The Significance of Crystallographic Texture in Dry Etching of Titanium to Engineer Bioinspired Nanostructured Bactericidal Surfaces

Titanium is the prevalent material of choice for metallic implantable devices. However, post-operative bacterial infections remain a major cause of implant failure. Mechanobactericidal surfaces have garnered much attention due to their ability to neutralize bacteria, via physical forces and interactions instead of traditional chemical routes. In this work, the texture of titanium substrates was modified via cold rolling, hot rolling, and annealing treatments, and the resultant crystallographic textures were characterized. Subsequently, nanoscale topographies were generated on the substrates via maskless plasma etching. The results indicated the subtle differences in the topographies of substrates with different textures being critical factors affecting the etching process.
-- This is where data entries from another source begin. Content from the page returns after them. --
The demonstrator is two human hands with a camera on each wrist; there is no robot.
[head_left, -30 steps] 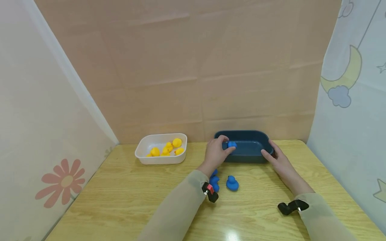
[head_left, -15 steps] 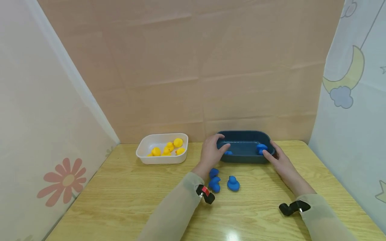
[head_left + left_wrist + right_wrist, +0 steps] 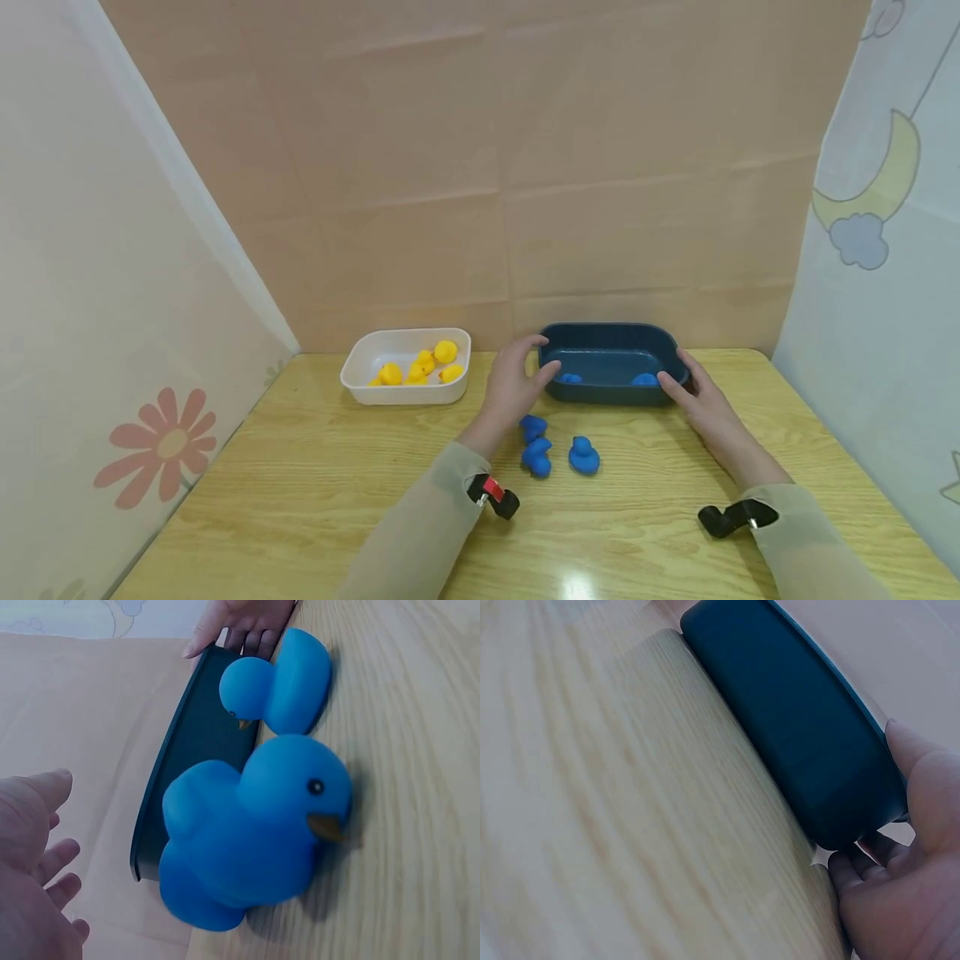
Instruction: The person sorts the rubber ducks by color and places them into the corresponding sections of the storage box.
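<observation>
Beside the navy tub (image 3: 611, 395): left hand (image 3: 512, 385), fingers spread wide, empty
Its right end: right hand (image 3: 708, 408), fingers curled round it
On the desk (image 3: 300, 483): three blue toy ducks (image 3: 583, 457)

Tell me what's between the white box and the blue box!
The left hand is between the white box and the blue box, its fingers toward the blue one. The head view shows it.
</observation>
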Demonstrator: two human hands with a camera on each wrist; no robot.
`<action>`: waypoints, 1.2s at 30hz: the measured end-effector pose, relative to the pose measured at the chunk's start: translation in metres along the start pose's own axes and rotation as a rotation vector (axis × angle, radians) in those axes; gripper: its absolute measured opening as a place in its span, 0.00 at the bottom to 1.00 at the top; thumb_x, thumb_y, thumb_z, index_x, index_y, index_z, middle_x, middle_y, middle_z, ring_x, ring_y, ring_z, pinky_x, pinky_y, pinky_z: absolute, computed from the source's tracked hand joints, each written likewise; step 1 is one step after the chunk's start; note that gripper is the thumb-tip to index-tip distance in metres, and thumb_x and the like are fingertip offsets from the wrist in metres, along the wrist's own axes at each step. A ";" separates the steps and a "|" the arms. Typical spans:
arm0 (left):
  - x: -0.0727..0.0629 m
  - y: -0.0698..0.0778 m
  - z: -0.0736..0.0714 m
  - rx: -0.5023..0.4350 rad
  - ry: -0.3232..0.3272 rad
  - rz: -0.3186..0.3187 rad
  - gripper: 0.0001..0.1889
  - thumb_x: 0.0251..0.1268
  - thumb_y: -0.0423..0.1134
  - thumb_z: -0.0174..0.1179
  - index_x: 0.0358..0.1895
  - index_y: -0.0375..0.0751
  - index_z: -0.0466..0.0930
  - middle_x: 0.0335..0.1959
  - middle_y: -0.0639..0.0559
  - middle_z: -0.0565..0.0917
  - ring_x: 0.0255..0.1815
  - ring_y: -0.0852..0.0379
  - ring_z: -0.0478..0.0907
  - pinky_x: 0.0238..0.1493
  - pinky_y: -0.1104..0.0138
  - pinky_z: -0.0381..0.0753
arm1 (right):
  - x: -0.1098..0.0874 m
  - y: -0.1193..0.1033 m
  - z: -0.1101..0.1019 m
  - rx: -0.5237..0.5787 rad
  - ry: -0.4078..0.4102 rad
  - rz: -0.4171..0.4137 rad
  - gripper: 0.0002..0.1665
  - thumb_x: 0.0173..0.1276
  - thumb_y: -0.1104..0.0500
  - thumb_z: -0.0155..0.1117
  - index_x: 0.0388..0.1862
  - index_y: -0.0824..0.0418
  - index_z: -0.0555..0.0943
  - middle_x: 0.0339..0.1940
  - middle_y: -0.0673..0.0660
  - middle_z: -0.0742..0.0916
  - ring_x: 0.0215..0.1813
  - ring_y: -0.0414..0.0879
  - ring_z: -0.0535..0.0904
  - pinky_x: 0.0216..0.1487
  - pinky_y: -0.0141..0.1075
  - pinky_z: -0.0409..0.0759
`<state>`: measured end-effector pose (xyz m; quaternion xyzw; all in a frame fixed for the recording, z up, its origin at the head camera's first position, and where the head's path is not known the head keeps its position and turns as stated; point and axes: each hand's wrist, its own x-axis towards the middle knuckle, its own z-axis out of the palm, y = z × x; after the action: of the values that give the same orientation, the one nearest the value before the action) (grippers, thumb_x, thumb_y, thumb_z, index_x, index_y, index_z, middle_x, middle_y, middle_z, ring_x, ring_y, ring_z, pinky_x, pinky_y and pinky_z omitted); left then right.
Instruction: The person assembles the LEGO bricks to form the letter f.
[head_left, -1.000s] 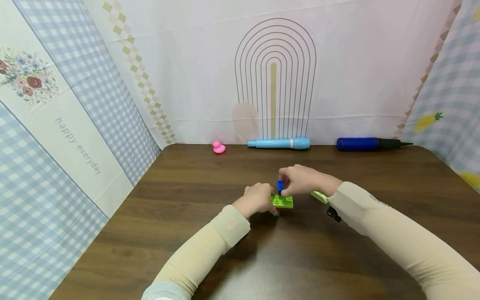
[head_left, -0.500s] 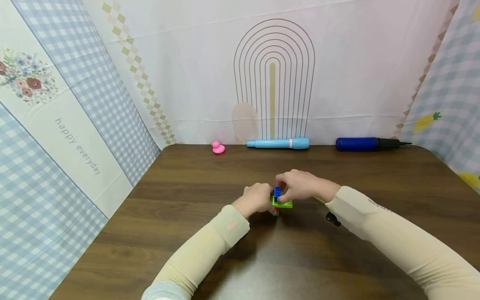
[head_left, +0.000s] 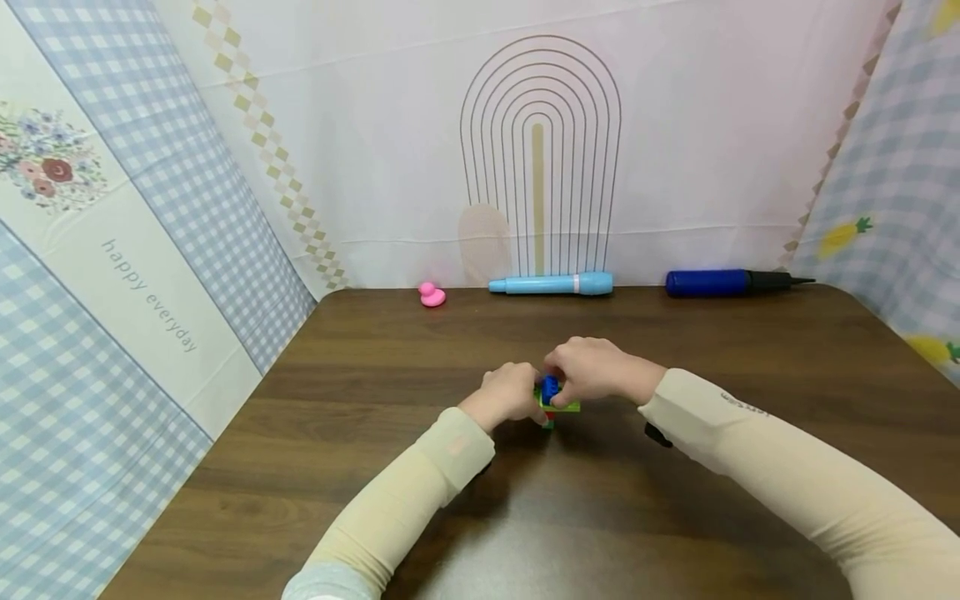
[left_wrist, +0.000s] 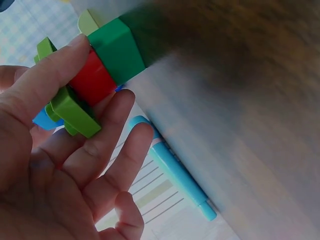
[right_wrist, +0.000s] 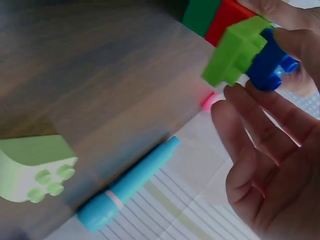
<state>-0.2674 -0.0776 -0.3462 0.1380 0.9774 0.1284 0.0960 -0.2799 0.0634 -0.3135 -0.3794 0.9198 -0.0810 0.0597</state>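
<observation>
- We see the tower of blocks between the two hands, standing upright near the middle of the table (head_left: pixel 360 467).
- From bottom to top we count one dark green block (left_wrist: pixel 117 50), one red block (left_wrist: pixel 95 80), one lime block (right_wrist: pixel 232 52) and one blue block (right_wrist: pixel 267 60).
- The lime block has its long side from left to right, across the tower.
- The left hand (head_left: pixel 510 393) grips the tower from the left, thumb on the red block.
- The right hand (head_left: pixel 592 369), nearer to the blue block, pinches it over the lime block; whether it is fully pressed, we cannot tell.
- Apart lie one pale green block (right_wrist: pixel 37 160), one pink duck (head_left: pixel 432 295), one light-blue stick (head_left: pixel 551 285) and one blue pump (head_left: pixel 708 283).
</observation>
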 end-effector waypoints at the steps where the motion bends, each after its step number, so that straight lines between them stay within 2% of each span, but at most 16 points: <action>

All the substrates were then assessed for bactericidal activity against P. aeruginosa and S. aureus bacteria, with killing efficiencies reaching up to 50% for P. aeruginosa. The nanostructures were ineffective against S. aureus due to the presence of a thick peptidoglycan layer in their cell walls. Detailed statistical analysis showed that, in the case of P. aeruginosa, texture plays a significant role in determining the killing efficiency, due to its subtle effects on the etching process and consequently nanostructure dimensions. The results of this study emphasize the importance of material processing in the engineering and development of the next generation of mechanobactericidal surfaces.